EXERCISE BRIEF.
In the listing below, the lines from the first through the one with "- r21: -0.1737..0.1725" are to be copied word for word.

========================

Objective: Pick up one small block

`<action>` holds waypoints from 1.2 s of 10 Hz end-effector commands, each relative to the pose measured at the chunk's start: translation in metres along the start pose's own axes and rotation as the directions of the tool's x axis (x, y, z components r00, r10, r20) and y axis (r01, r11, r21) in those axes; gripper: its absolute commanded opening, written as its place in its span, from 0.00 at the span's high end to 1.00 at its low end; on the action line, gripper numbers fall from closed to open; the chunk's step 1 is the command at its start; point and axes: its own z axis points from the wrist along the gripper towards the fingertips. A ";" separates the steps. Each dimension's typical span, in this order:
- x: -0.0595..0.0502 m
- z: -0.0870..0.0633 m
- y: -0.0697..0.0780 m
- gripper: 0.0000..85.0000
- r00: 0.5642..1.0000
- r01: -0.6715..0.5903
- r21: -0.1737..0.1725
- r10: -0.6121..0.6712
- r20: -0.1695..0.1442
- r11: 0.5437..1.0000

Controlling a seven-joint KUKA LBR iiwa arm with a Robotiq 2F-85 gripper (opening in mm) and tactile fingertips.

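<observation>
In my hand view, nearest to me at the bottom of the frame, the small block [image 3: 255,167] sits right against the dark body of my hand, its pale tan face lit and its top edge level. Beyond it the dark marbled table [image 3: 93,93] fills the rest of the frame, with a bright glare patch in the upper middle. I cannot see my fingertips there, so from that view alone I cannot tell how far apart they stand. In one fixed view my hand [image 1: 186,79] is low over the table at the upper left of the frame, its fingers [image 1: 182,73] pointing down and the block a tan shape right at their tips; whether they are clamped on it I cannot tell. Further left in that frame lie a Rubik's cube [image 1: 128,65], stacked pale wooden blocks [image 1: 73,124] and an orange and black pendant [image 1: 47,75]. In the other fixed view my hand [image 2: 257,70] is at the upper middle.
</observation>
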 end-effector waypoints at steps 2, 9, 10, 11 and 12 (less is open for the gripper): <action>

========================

YOUR SOLUTION.
Objective: Pick up one small block

`<action>` holds waypoints from 1.2 s of 10 Hz end-effector commands, each relative to the pose measured at the chunk's start: translation in metres along the start pose's own axes and rotation as the directions of the tool's x axis (x, y, z components r00, r10, r20) and y axis (r01, r11, r21) in those axes; gripper: its absolute commanded opening, written as its place in its span, from 0.00 at the span's high end to 1.00 at its low end; on the action line, gripper numbers fall from closed to open; the chunk's step 1 is the command at its start; point and axes: its own z axis points from the wrist along the gripper towards the fingertips. A ";" separates the steps. Each dimension's typical span, in this order:
- x: -0.0595..0.0502 m
- z: -0.0870..0.0633 m
- y: -0.0697..0.0780 m
- gripper: 0.0000..85.0000
- r00: 0.5642..1.0000
- r01: -0.6715..0.5903
- r21: -0.1737..0.1725

This response is complete, and nothing else is pending.